Setiap kehamilan yang tidak diinginkan dan stunting akan menimbulkan dampak ikutan (eksternalitas) berupa dampak fisik (komplikasi dan kematian dan tertunda perawatan kehamilan, kehamilan prematur, berat badan bayi rendah, bayi tidak mendapat ASI) dan non fisik (terganggunya perkembangan otak dan kecerdasan, kemampuan kognitif dan prestasi belajar, stigma pada anak, aborsi, depresi,terciptanya generasi yang mengalami penurunan kualitas, melonjak anggaran kesehatan).

Kehamilan yang tidak diinginkan memiliki konsekuensi serius bagi wanita di mana pun. Kehamilan yang tidak direncanakan seringkali memaksa wanita untuk menghadapi masalah-masalah sulit termasuk aborsi, menyerahkan anak untuk diadopsi, atau membesarkan anak tanpa dukungan finansial, fisik, dan emosional yang diperlukan. Konsekuensi kesehatan termasuk risiko bawaan kehamilan, yang mungkin diperumit oleh masalah medis lainnya.

Fakta lain menemukan bahwa anak-anak yang tidak diinginkan seringkali mendapatkan perlakuan diskriminasi. Anak-anak yang tidak diinginkan memiliki lebih banyak penyakit, prestasi sekolah relatif rendah, risiko terkena gangguan saraf dan psikosomatik, dan adaptasi sosial yang lambat. Anak yang dilahirkan karena tidak diinginkan akan mengalami hambatan dalam pertumbuhan dan perkembangan psikososial, tetapi berkurang ketika menginjak usia 30 tahun terutama anak tunggal.

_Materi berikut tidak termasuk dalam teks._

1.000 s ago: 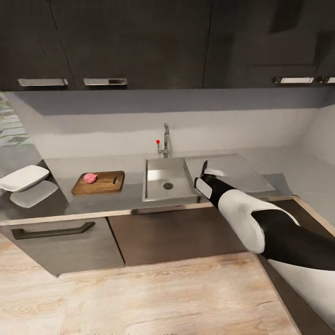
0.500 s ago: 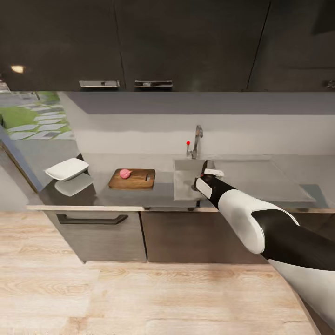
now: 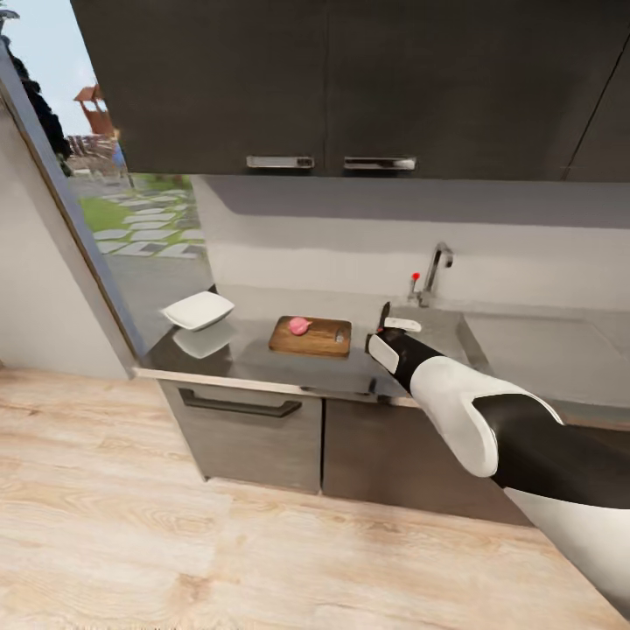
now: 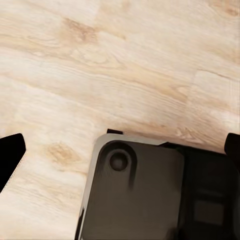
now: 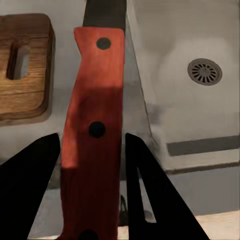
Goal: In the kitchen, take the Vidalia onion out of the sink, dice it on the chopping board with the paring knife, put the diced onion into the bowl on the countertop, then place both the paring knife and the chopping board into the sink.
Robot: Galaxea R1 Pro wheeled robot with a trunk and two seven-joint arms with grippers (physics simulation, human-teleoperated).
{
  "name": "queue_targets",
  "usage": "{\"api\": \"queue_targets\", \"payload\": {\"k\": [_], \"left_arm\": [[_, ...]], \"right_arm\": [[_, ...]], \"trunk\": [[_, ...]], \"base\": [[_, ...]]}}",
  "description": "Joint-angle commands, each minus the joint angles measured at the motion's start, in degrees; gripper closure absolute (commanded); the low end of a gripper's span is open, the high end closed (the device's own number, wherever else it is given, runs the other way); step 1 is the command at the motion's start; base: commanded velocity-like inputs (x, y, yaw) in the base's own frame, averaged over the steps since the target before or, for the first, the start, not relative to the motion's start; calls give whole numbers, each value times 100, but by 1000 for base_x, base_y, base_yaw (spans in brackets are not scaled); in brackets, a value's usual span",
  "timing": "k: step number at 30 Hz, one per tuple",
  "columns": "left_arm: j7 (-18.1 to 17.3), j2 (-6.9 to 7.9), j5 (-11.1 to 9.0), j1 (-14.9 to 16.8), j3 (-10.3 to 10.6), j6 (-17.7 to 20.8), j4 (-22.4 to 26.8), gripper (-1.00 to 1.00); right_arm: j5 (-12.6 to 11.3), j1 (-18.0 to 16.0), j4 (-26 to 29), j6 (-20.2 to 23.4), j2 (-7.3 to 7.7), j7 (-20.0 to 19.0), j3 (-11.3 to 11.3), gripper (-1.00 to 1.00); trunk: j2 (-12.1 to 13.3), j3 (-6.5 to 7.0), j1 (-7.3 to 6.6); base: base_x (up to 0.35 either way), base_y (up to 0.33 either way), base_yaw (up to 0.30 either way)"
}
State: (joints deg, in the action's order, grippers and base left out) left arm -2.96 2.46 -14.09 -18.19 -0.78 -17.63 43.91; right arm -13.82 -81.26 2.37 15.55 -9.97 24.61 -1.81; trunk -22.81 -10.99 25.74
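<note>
The pink Vidalia onion [image 3: 299, 325] lies on the brown chopping board [image 3: 313, 338], which rests on the grey countertop [image 3: 249, 359]. The white bowl [image 3: 199, 310] stands at the counter's left end. My right gripper [image 3: 385, 331] hovers just right of the board, shut on the paring knife [image 5: 92, 125]; the red riveted handle sits between its fingers, and the dark blade [image 3: 383, 315] points up. Under it the right wrist view has the board's slotted end [image 5: 22, 75] and the sink [image 5: 200, 50] with its drain. My left gripper [image 4: 125, 140] is open over the wooden floor.
A chrome tap [image 3: 436, 269] with a red knob [image 3: 416, 276] stands behind the sink. Dark wall cabinets [image 3: 332, 87] hang above, and a drawer handle [image 3: 238, 406] sits below the counter. A window [image 3: 131, 210] on the left gives onto a garden. A dark part of the robot [image 4: 145, 195] lies below my left gripper.
The camera has swung left: board, bowl and sink have shifted right in the picture and the window has come into view. My right gripper still holds the knife in the same pose.
</note>
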Motion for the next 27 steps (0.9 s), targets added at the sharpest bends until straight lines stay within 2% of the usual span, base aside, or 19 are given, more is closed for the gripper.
{"api": "queue_targets", "payload": {"k": [1, 13, 21, 23, 24, 27], "left_arm": [[-32, 1, -59, 0, 0, -4, 7, -100], [-37, 3, -59, 0, 5, -4, 6, -100], [-38, 7, -52, 0, 4, -4, 58, -100], [-38, 8, -51, 0, 5, -4, 70, -100], [-38, 9, -51, 0, 6, -4, 80, -100], [-43, 9, -51, 0, 7, -4, 89, -100]], "right_arm": [[-34, -4, 9, 34, -2, 26, -22, 100], [-27, -4, 9, 30, -2, 26, -21, 100], [47, -4, 11, 29, -2, 26, -26, 100], [162, -4, 16, 31, -2, 26, -31, 100], [385, -4, 28, 33, -2, 32, -35, 100], [1263, -4, 104, 64, -2, 78, -36, 100]], "trunk": [[-11, -6, 4], [-11, 47, 4], [-11, 53, 4], [-11, 53, 4], [-11, 53, 4], [-11, 53, 4]], "base": [[0, 279, 256], [46, 273, 254], [37, 50, 58], [3, 4, 4], [1, 2, 2], [0, 0, 0]]}}
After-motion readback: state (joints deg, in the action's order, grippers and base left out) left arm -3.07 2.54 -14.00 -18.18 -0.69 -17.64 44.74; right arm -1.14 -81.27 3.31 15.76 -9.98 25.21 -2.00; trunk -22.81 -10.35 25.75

Skenario terburuk akibat pandemi virus corona yaitu menyebabkan anak kecil kehilangan 50% asupan nutrisi dan layanan perawatan; hampir 180.000 berpotensi meninggal dunia di tahun ini saja. Oleh karena itu menjaga kesejahteraan anak-anak selama masa-masa penuh tekanan seperti pandemi membutuhkan perhatian yang lebih besar.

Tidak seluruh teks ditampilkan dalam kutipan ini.